Salisbury spy mystery: May and Britain’s credibility at stake after ultimatum to Russia


If Theresa May is incapable of punishing Russia, she will have shown Britain as weak and that could be dangerous in the long-term.

Mrs May delivered her speech at Mansion House in the City of London

Theresa May issued Russia with an ultimatum and deadline and Russia has ignored her.

A foreign power has conspired to kill people on British soil for at least the second time in a decade – this time with a nerve agent that only Russia owns and can develop.

Theresa May’s credibility is at stake. But so is Britain’s.

Former diplomats are in no doubt she must now announce actions that match the rhetoric she used on Monday.

Sir Christopher Meyer was Britain’s ambassador in Washington and also worked in Moscow.

He has told Sky News the UK will be unable to act diplomatically “until the police and Home Office office point the finger conclusively at Russia, and they may never do so”.

“If I were in the Foreign Office right now I imagine there would be a lot of contingency planning against the possibility that Russia is the guilty party, in which case you can come up with a menu of things you’d do against the Russian state and then in the other column, how would they retaliate, because they will,” he said.

“There will be a calculation of benefit and cost if it is expected officially of carrying it out.

“I used to run the department in the Foreign Office that was responsible for this kind of thing, the position from which I would start is to say that a state assassination on British territory is utterly intolerable and just about the worst thing one state can do on the territory of another state.

“Whatever the cost, the response should be pretty draconian.”

The Prime Minister will have been given what diplomats like to call a suite of options to choose from.

At the more extreme end she could expel every Russian diplomat and suspected intelligence operative in the country. It has happened before in 1971. The more hawkish among her advisers would recommend throwing out the Russian ambassador, too.

That would send a clear message but sever relations with a permanent member of the UN Security Council and increasingly important global player.

It would be far more effective if it happens in concert with Britain’s allies.

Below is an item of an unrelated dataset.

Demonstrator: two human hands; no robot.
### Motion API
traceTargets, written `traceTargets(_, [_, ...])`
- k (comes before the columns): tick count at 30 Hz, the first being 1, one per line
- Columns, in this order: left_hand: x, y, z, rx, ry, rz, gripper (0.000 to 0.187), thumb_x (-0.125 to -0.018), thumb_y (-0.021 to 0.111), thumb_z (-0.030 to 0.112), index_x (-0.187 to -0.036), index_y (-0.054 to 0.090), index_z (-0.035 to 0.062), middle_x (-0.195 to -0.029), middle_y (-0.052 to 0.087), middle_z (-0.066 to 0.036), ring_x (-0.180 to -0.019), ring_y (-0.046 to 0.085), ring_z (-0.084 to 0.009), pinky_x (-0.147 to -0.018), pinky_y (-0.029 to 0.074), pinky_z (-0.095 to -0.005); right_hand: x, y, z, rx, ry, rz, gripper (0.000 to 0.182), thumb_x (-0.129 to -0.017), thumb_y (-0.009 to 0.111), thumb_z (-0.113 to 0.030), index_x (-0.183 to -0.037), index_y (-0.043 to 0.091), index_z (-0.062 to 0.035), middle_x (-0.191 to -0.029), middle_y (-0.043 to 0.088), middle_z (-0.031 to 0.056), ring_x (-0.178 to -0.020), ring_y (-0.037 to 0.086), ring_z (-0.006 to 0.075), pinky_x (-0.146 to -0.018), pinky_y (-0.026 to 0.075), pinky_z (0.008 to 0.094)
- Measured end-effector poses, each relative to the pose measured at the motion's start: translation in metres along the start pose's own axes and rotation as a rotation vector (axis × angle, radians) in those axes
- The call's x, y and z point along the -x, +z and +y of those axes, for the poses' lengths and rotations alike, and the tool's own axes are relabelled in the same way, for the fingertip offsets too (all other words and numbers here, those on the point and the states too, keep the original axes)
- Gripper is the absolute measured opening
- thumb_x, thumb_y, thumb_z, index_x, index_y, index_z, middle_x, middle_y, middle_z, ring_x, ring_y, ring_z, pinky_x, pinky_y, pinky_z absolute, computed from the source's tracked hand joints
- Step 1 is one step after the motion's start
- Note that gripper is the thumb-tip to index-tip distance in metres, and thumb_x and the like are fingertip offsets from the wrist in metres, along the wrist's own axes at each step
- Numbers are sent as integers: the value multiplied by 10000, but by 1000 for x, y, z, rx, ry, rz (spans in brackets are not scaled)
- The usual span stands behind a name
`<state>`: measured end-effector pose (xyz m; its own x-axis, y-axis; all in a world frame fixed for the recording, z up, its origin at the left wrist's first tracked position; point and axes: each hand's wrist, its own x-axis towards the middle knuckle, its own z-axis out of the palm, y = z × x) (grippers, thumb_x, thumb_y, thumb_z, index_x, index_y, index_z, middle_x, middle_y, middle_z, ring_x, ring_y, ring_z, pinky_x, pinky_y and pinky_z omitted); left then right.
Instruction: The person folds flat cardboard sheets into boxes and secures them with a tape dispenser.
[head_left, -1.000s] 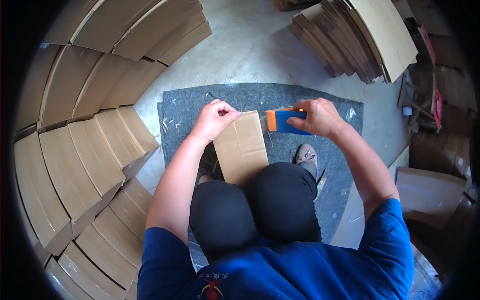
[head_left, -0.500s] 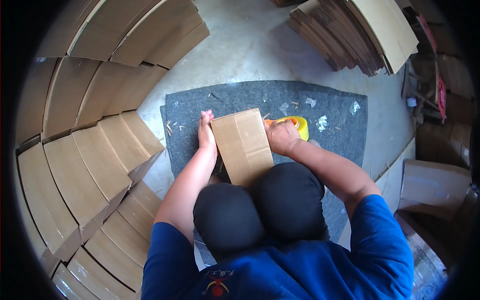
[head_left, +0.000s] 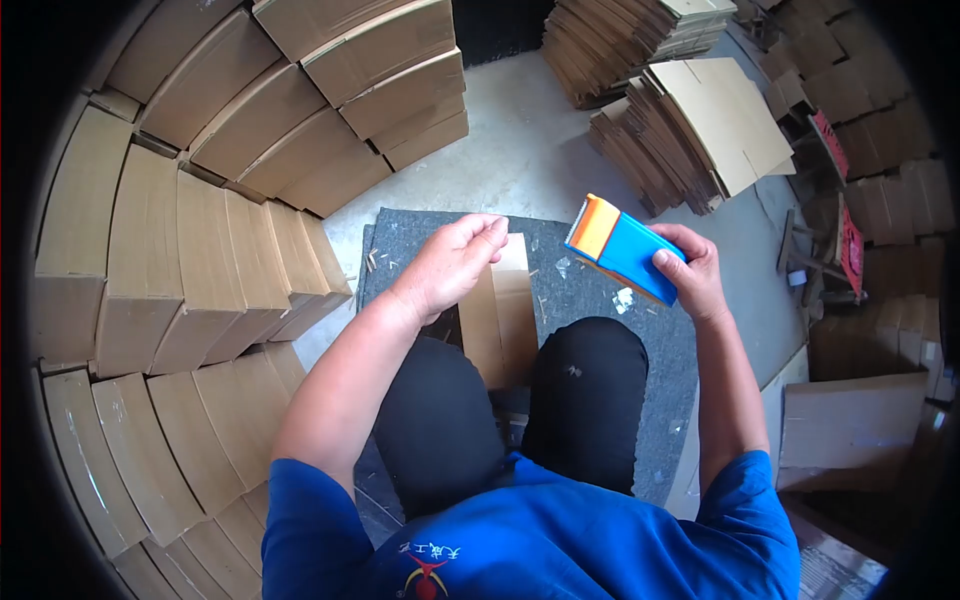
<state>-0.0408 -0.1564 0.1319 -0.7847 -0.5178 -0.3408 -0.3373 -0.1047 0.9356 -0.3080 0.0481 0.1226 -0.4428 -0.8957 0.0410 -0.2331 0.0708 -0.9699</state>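
Note:
A blue and orange tape dispenser [head_left: 625, 250] with a toothed edge is gripped in my right hand [head_left: 692, 272], raised to the right of the box. My left hand [head_left: 455, 262] is closed, thumb against the fingers, above the box's upper left part; whether a piece of tape is in the pinch is too small to tell. Below and between the hands a cardboard box [head_left: 505, 325] stands between my knees, its far left part hidden by my left hand.
Stacked cardboard boxes [head_left: 230, 250] rise along the left. Flattened cartons [head_left: 715, 125] lie piled at the back right. A dark mat [head_left: 650, 380] with scraps covers the floor under my legs. Another carton [head_left: 850, 425] is at the right.
The tape dispenser has come up and away from the box in my right hand, its blue side now showing. My left hand has left the box's left side and risen over it, fingers now closed.

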Motion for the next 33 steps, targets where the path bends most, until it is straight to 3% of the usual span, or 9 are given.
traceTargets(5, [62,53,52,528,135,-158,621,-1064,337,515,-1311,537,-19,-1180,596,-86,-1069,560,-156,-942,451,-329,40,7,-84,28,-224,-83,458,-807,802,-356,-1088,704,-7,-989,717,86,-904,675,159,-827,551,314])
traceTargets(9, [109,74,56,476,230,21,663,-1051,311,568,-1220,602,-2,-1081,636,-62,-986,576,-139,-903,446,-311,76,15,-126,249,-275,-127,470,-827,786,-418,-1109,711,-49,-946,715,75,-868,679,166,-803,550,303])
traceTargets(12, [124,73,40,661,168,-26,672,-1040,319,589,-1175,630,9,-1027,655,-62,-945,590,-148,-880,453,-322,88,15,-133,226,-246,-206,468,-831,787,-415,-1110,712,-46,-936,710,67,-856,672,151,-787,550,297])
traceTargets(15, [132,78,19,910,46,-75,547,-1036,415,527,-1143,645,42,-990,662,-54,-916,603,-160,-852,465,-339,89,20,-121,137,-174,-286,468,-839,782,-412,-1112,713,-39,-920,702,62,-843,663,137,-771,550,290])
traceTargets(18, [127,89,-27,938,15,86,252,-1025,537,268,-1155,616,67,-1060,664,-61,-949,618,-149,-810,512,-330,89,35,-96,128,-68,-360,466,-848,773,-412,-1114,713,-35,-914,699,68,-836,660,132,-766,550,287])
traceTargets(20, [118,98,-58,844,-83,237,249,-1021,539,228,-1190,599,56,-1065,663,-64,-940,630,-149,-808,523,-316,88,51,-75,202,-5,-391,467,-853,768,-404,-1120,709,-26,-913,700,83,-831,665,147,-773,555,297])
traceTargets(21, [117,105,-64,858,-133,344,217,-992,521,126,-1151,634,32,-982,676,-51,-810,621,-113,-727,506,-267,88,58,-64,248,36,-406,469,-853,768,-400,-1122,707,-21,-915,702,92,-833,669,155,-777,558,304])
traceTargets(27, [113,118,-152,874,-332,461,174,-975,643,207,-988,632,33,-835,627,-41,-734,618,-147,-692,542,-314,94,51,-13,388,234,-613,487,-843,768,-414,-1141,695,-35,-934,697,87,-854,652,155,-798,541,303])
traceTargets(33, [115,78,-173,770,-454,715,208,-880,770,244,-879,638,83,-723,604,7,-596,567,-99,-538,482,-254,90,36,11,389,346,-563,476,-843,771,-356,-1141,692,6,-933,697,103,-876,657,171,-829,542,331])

British cabinet ministers are consulting with their American counterparts and others on what help they can possibly expect.

Their efforts have been rewarded with encouraging words from European chancelleries and eventually the US government but what we have not seen yet is a co-ordinated response…a communique promising united action and co-ordinated sanctions.

The Prime Minister will be advised by some to hurt Putin and his circle where it hurts – financially.

Russian oligarchs famously use London as a playground to spend and park their money.

Russian opposition leader Alexander Navalny has tweeted his advice to Theresa May naming three oligarchs with London connections in particular to target.

The British Government could go after their assets. They could also restrict their visas or deny them. That always runs the risk of the oligarchs and tycoons finding a new place to take their money.

Multinational co-operation would make those kinds of sanctions more effective.

Theresa May will have been encouraged by the promise from Donald Trump to stand by Britain “all the way”, but less encouraged by the suspicion he sacked his Secretary of State at least partly because Rex Tillerson linked Russia far more explicitly with the Salisbury poisoning than his boss was prepared to at first.

Brexit has coloured Britain’s relations with its European allies and may complicate the effort to co-ordinate a response across the continent.

There is undoubtedly less appetite to stand alongside the UK now it is heading out of the EU.

Then there is the risk of retaliation.

If Vladimir Putin is capable of attempting an assassination using a nerve agent in the middle of provincial Britain, what else might he try?

A cyberattack, for instance, targeting British commerce or public infrastructure is a chilling prospect and thought to be well within the capability of the Russians.

The path ahead for Theresa May is not without peril but then if – as her police chiefs and spies seem to believe – this was a state sponsored attack on the UK, she has little choice but take it.

Otherwise they will be telling her she will be inviting more such attacks in future.

Theresa May warned Russia in November her government knew what it was up to and it would not succeed.

If she is incapable of punishing Russia in a way that hurts, she will have proven herself and the UK as weak and that is in the long term dangerous for our national security.